La composizione delle liste è la vera battaglia che Conte intende vincere con Grillo. L’ex premier vuole mano libera sui capilista. È il compromesso che proporrà al comico genovese nelle prossime ore. Si faranno le elezioni vecchio stile sulla Rete, come vuole Grillo: gli attivisti si potranno candidare assieme agli eletti che ancora hanno la carta del secondo mandato da giocarsi, ma Conte deciderà chi mettere al primo posto del listino proporzionale. Con questa legge elettorale, la stessa del 2018, è l’unico reale margine di manovra che resta al leader per garantirsi un gruppo compatto di fedelissimi. Rispetto a 5 anni fa, le prospettive del M5S sono diversissime. Allora i grillini erano lanciati verso un trionfo alle urne e il capo politico – era Di Maio – poteva contare sul casting dei candidati nei collegi uninominali, molti dei quali sarebbero entrati in massa in Parlamento, anche senza aver mai avuto un legame storico con il M5S. Questa volta, sulla parte maggioritaria del Rosatellum, le speranze di un partito che (al momento) andrà in solitaria sono nulle. I collegi potrebbero essere zero.

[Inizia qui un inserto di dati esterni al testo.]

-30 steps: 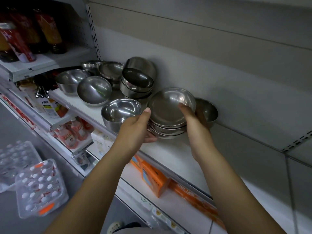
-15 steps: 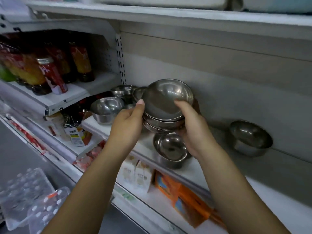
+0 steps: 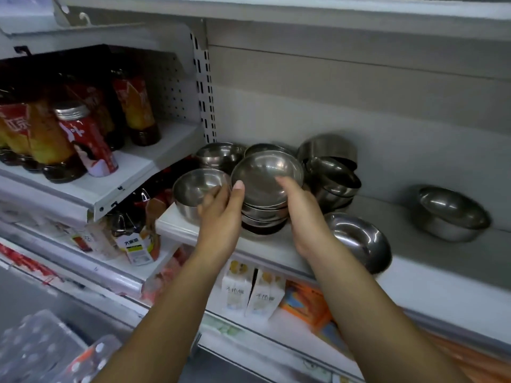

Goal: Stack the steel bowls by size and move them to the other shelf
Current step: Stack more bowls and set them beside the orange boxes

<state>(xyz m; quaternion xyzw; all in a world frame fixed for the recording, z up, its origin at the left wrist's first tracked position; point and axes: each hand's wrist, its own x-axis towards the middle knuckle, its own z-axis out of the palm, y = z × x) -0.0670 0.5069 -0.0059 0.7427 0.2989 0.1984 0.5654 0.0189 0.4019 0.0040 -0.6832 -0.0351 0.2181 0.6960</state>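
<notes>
A stack of several nested steel bowls (image 3: 266, 183) is held between both hands above the white shelf (image 3: 265, 250). My left hand (image 3: 221, 217) grips its left side with the thumb on the top rim. My right hand (image 3: 307, 219) grips the right side, fingers over the rim. A single bowl (image 3: 197, 189) stands just left of the stack. A tilted pile of bowls (image 3: 334, 175) leans at the back right, more bowls (image 3: 221, 154) sit behind. One bowl (image 3: 362, 241) lies by my right wrist and one bowl (image 3: 450, 214) stands far right.
Bottles with red and orange labels (image 3: 80, 139) fill the shelf at the upper left. A slotted upright (image 3: 206, 100) divides the two bays. Cartons (image 3: 251, 291) and orange packs (image 3: 309, 302) sit on the shelf below. An upper shelf edge (image 3: 276, 9) runs overhead.
Both hands lifted the stack off the shelf and carried it left, past a single bowl now by my right wrist. The view has swung up and left.
</notes>
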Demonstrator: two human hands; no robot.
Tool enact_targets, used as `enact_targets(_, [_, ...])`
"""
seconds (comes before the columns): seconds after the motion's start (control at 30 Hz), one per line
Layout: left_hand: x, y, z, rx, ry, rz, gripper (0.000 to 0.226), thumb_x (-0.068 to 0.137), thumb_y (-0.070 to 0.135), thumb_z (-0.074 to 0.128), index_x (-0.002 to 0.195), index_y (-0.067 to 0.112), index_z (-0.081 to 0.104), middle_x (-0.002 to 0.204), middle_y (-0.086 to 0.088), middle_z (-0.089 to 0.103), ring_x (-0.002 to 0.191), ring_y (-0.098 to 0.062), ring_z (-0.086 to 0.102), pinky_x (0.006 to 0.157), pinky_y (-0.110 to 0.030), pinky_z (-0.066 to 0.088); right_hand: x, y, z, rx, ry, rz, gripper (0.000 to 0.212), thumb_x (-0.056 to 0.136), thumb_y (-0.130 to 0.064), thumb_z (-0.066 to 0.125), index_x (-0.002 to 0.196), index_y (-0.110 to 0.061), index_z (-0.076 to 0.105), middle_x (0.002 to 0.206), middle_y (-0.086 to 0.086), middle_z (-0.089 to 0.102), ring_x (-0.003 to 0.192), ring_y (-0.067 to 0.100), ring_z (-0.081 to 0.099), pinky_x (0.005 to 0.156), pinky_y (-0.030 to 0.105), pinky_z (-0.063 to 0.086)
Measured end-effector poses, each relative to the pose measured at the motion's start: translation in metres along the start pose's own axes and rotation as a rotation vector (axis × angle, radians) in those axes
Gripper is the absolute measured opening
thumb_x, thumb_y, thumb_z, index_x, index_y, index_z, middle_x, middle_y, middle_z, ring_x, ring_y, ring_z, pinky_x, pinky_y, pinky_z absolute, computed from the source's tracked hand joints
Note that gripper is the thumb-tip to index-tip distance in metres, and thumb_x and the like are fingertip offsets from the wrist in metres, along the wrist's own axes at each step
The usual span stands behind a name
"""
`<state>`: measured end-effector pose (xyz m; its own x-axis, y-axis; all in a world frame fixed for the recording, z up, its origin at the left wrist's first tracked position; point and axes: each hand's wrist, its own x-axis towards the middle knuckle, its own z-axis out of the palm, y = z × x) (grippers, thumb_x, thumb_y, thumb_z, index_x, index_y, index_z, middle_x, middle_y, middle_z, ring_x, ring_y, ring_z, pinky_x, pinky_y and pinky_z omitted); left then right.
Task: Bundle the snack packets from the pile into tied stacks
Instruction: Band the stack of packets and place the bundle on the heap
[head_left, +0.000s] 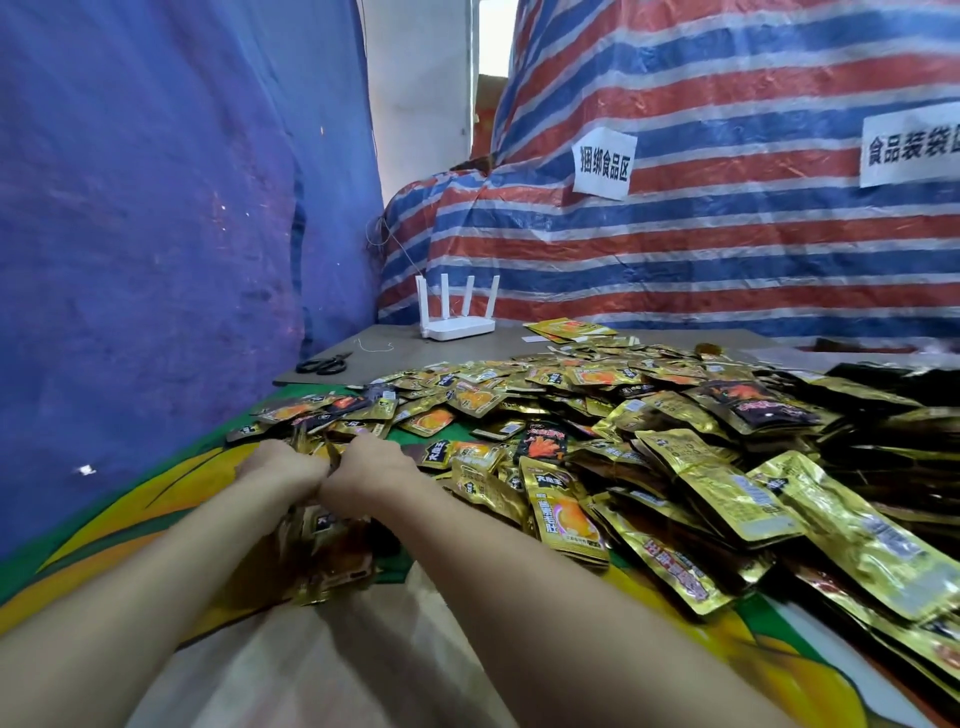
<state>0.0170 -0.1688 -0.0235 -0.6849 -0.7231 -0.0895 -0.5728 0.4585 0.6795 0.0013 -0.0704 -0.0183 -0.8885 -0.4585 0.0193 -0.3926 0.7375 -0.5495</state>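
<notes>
Head view: left hand (283, 467) and right hand (371, 462) clutch crinkly gold-foil packets (313, 442).

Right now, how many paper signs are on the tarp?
2: one sign mid-picture on the striped tarp, the other sign at the right edge, cut off. More may be out of frame.

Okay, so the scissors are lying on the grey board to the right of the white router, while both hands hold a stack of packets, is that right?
Not quite. In the head view the scissors lie on the grey board to the left of the white router, not its right. The left hand and right hand do hold a stack of packets.
</notes>
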Motion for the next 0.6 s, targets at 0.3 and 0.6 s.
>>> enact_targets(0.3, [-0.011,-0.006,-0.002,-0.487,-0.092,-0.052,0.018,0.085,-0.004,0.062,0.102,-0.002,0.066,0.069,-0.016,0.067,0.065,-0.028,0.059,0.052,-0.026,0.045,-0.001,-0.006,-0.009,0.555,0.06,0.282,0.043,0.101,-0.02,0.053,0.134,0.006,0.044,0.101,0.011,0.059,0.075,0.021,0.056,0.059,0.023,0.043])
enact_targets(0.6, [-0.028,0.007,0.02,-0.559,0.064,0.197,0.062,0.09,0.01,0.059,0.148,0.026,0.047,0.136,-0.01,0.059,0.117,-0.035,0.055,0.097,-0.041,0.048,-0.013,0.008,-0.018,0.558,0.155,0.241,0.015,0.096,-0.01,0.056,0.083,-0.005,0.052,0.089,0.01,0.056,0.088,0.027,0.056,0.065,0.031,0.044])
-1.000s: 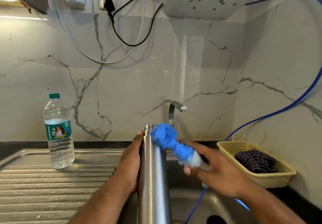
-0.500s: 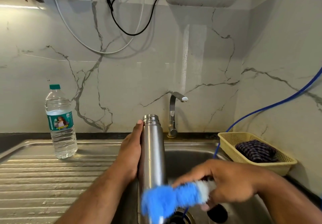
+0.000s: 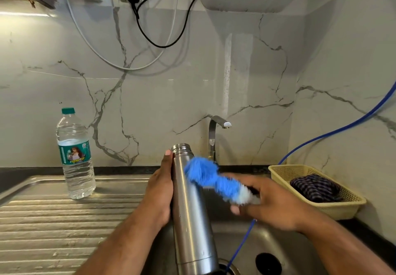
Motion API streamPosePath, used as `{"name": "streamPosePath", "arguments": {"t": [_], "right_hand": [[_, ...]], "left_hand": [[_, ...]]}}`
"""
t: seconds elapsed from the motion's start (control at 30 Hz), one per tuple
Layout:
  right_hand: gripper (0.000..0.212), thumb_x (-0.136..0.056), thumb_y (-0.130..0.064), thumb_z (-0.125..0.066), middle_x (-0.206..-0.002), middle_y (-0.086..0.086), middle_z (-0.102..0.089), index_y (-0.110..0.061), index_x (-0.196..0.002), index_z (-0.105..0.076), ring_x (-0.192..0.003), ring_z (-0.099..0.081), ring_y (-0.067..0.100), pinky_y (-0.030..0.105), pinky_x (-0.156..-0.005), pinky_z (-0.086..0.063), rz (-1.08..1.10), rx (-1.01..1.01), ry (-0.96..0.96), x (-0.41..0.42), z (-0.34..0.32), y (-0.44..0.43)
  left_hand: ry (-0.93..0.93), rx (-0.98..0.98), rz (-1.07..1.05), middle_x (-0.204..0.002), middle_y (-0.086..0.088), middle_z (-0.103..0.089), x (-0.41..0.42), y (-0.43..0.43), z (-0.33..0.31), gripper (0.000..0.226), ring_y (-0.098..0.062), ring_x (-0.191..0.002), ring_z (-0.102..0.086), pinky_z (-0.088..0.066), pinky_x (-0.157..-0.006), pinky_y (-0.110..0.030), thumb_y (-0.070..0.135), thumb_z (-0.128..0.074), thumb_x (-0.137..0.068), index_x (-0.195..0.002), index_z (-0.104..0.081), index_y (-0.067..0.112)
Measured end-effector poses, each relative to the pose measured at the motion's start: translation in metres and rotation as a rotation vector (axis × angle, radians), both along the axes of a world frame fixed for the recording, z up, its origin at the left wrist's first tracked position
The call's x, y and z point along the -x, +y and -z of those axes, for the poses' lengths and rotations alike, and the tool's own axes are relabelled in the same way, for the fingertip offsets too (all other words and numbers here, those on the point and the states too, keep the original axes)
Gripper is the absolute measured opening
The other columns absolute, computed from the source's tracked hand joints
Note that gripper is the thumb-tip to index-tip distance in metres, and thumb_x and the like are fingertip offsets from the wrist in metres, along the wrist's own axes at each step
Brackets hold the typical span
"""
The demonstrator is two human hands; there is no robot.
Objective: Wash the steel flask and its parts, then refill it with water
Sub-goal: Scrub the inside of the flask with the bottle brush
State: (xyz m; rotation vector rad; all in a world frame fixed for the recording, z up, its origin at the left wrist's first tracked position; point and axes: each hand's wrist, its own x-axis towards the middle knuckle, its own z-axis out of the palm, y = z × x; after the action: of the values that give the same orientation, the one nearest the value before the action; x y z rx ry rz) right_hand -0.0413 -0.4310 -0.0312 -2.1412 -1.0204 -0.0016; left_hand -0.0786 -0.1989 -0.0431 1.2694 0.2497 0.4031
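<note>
A steel flask [image 3: 189, 210] stands upright over the sink [image 3: 285, 240], at the centre of the view, its open threaded mouth at 12 o'clock and its base just above the drain.

The left hand [image 3: 160, 191] holds it from 9 o'clock, fingers curled round the body and thumb lying up along the neck. This grip is the same as half a second ago.

The right hand [image 3: 272, 206], at 3 o'clock of the flask, is closed round the pale end of a fluffy blue brush [image 3: 205, 174]. The brush head touches the flask's upper right side, just below the neck. It is blurred. Half a second ago the head was down by the flask's base near the drain, and the right hand was lower. Both are now higher.

A steel tap [image 3: 214, 135] rises behind the flask at 12 o'clock. A thin blue hose [image 3: 342, 129] runs down from 2 o'clock into the sink. A dark round thing lies on the sink floor at 5 o'clock, too dim to identify.

At 9 o'clock, well apart from the flask, a capped plastic water bottle [image 3: 75, 157] stands upright on the ribbed draining board [image 3: 53, 221]. At 3 o'clock a yellow basket [image 3: 334, 210] sits on the dark table [image 3: 377, 238], with a checked cloth [image 3: 315, 189] inside. None of these has moved.
</note>
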Motion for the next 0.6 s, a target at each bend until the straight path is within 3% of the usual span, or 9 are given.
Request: {"name": "streamPosePath", "arguments": {"t": [0.13,0.27,0.4,0.5,0.6], "right_hand": [[0.064,-0.087,-0.005,-0.077,-0.133,-0.023,-0.065,-0.043,-0.137,-0.062,-0.128,-0.056,-0.003,0.033,-0.114,-0.042,-0.231,0.281,0.152,0.008,-0.006,-0.001],[0.062,-0.088,-0.013,-0.080,-0.130,-0.028,-0.065,-0.049,-0.134,-0.060,-0.124,-0.057,-0.006,0.035,-0.114,-0.044,0.005,0.061,-0.021,0.000,0.001,0.000],[0.061,-0.089,-0.010,-0.078,-0.135,-0.027,-0.062,-0.042,-0.138,-0.060,-0.132,-0.052,-0.006,0.026,-0.115,-0.038,-0.117,0.092,0.078,0.004,-0.001,-0.001],[0.059,-0.088,-0.006,-0.079,-0.131,-0.027,-0.065,-0.040,-0.134,-0.063,-0.129,-0.054,-0.006,0.026,-0.115,-0.039,-0.088,0.039,0.056,0.002,-0.002,-0.005],[0.051,-0.088,-0.006,-0.079,-0.125,-0.026,-0.068,-0.036,-0.129,-0.068,-0.124,-0.057,-0.005,0.019,-0.108,-0.040,-0.172,0.145,0.102,0.000,-0.006,-0.014]], "left_hand": [[0.036,0.085,-0.026,-0.095,-0.020,-0.071,-0.001,0.001,-0.004,0.063,-0.035,-0.082,-0.072,-0.058,-0.066,-0.040,0.072,-0.055,-0.085,-0.107,-0.063,0.014],[0.112,0.223,-0.071,-0.095,-0.019,-0.074,-0.007,0.007,0.000,0.068,-0.037,-0.084,-0.071,-0.056,-0.066,-0.041,0.073,-0.052,-0.086,-0.110,-0.067,0.012],[0.218,0.506,-0.023,-0.114,-0.027,-0.067,-0.016,0.022,0.009,0.086,-0.047,-0.099,-0.065,-0.054,-0.075,-0.057,0.081,-0.054,-0.079,-0.132,-0.057,0.014],[0.230,0.524,0.052,-0.112,-0.026,-0.066,-0.016,0.027,0.008,0.076,-0.045,-0.098,-0.064,-0.053,-0.073,-0.054,0.066,-0.073,-0.077,-0.130,-0.055,0.014],[0.214,0.507,0.025,-0.106,-0.022,-0.064,-0.013,0.028,0.007,0.066,-0.040,-0.091,-0.062,-0.050,-0.066,-0.049,0.054,-0.073,-0.084,-0.132,-0.054,0.012]]}}
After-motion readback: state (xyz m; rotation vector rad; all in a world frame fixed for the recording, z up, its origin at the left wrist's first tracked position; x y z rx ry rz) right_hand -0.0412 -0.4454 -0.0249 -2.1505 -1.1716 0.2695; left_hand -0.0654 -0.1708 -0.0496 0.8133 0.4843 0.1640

Grillo ha chiesto una rigenerazione e vuole parlamentarie pure: no a deroghe sul principio della territorialità, né pluricandidature. Avere l’ultima parola sui capilista nel proporzionale, però, per Conte è vitale. E lo considera suo diritto da statuto, a differenza del terzo mandato, dove il ruolo del garante è rimasto centrale. Solo così chi lo ha seguito nella lunga e tormentata faida interna che ha stravolto il Movimento può avere maggiori chance di essere nel gruppo più striminzito degli eletti, una cinquantina, forse qualcosa di più, tra Camera e Senato. Il caso di Stefano Patuanelli è l’esempio che fanno tutti. Il ministro dell’Agricoltura è candidabile in Friuli Venezia Giulia. Nel 2018 è stato eletto senatore. Ma oggi, al Nord, il M5S praticamente non attrae più voti. Se fosse indicato in un collegio uninominale sarebbe spacciato. Conte dovrebbe piazzarlo in cima al listino della Camera, dove ci sono più possibilità di spuntarla. Sui capilista, un cedimento dell’avvocato al garante potrebbe essergli fatale. Non solo per l’immagine che, dopo il diktat di Grillo sui mandati, rimanderebbe di leader per l’ennesima volta indebolito e con poteri dimezzati. Ma anche perché Conte vuole tutelarsi dal timore di «infiltrati» che sono rimasti attivisti a pieno titolo nel M5S ma con simpatie verso Di Maio e che potrebbero essere manovrati dal suo braccio destro Pietro Dettori, ex uomo della Casaleggio dentro l’Associazione Rousseau. Soprattutto in Campania, dove ieri si è tenuta una lunghissima riunione. Nella regione che è un po’ il fortino del Movimento, gli iscritti sono saliti fino a 18 mila. Sono segnali che Conte reputa positivi. Come i sondaggi.